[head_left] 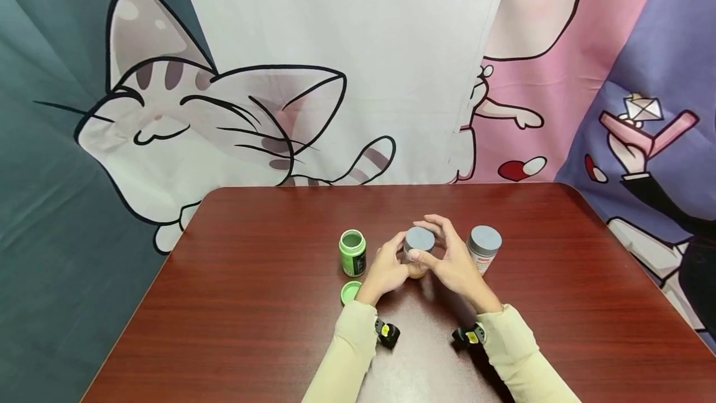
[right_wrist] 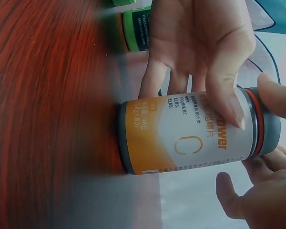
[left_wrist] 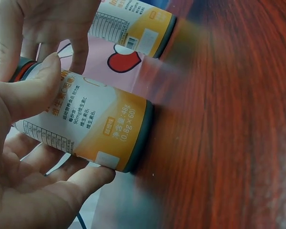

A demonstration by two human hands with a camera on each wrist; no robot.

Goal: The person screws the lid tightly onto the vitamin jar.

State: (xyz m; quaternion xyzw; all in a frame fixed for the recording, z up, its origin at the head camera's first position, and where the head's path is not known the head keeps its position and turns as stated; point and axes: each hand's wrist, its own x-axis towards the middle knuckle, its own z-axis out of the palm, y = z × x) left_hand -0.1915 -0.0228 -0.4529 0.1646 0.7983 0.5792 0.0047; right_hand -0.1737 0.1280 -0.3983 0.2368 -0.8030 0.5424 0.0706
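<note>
Both hands are at a tablet bottle [left_wrist: 105, 124] with a white-and-orange label, upright, its base close over the table. My left hand [head_left: 385, 273] grips the label part, thumb on the near side and fingers on the other. At the bottle's top, my right hand [head_left: 455, 269] holds the grey lid [head_left: 419, 239] between thumb and fingers. A red band [right_wrist: 258, 123] shows just under the lid in the right wrist view. Left of the hands stands a green bottle [head_left: 352, 257] with its mouth uncovered. Its green lid [head_left: 350, 291] lies nearer me, partly overlapped by the left wrist.
A second grey-lidded tablet bottle [head_left: 485, 244] stands just right of my right hand. The dark red wooden table [head_left: 252, 303] reaches back to a cartoon-printed cloth [head_left: 358, 23]. Each wrist wears a small black camera [head_left: 387, 333].
</note>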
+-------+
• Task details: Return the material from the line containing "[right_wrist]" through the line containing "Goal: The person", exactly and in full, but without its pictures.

• Solved problem:
[right_wrist] 
[left_wrist] 

A demonstration by two human hands with a camera on each wrist; no robot.

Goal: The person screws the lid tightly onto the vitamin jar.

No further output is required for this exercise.